The music begins at 6 p.m. at Club Congress with 20 minutes of the folk and pop music of Maggie Golston and continues with Star Crunch, Chris Burroughs, the Drakes, Greyhound Soul, Little Sisters Of The Poor, 35 Summers, Paula Jean Brown and Robert Mache, Friends of Dean Martin, Black Moon Graffiti, Phantom Limbs, Al Perry, and Rainer with Howe Gelb.
One of the more interesting moments will come hearing the danceable fusion of hip hop, jazz, rock and funk that is Black Moon Graffiti turn acoustic for the first time.
Alex Skelton, guitarist and leader of the band, says the new arrangements of songs for acoustic instruments and the bands' enthusiasm in practicing for the Wooden Ball is adding a new dimension to the group. Expect to hear more acoustic instruments incorporated into future recordings and performances by this band.
Another band going through a fairly drastic transformation for this concert is Dog and Pony Show. Their Dinosaur Jr.-crashes-into-Pavement sound will inevitably be toned down. "You get to hear all of my mumbling really loudly," says vocalist and lead guitarist Mike Semple. "I wanted to do all covers but I forgot all my brilliant ideas for covers, so we'll probably do mostly our own songs."
What you probably won't hear is new material from the album they're in the process of recording for Phoenix-based Epiphany Records.
"The problem is I don't have lyrics for any of the stuff," Semple says. "I've been trying to write lyrics but I can't really find the time between sleeping and going out." (Damned rock-and-roll types.)
Admission to the Wooden Ball at Club Congress is $6.
LAST NOTES: Don't forget--singer-songwriter Erica Wheeler is at the Southwest Center for Music on Thursday, January 12.
KXCI Community Radio holds its second annual Gospel Music Festival with Willie Neal Johnson and The New Gospel Keynotes at the Southwest Center the following night.
The Tucson chapter of The Gospel Workshop of America and Ada Redd-Austin with Glenn Coleman and Carl Hawkins open the concert.
Admission is $12; $10 for KXCI members.
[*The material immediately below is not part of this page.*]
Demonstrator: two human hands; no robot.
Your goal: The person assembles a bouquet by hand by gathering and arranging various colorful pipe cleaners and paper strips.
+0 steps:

Call 623-1000 for more information.
Contemporary folk duo Neal and Leandra perform at the Unitarian Universalist Church on Friday, January 13. This concert is opened by Texas singer-songwriter Art Kershaw.
Canned Heat (with several original members, not including late lead singer Bob "Bear" Hite) plays The Rock on Saturday, January 14.
The Southern boogiefied metal of Jackyl shakes the Buena Vista Theater that same evening. Local metalists Numskull kick off the high-octane evening.
If you're in the mood for a mix of country, rock and bluegrass, try the Lazy Eights at the Southwest Center on Saturday night. They feature superb banjoist Ross Nickerson (formerly of Blitz Creek and Titan Valley Warheads).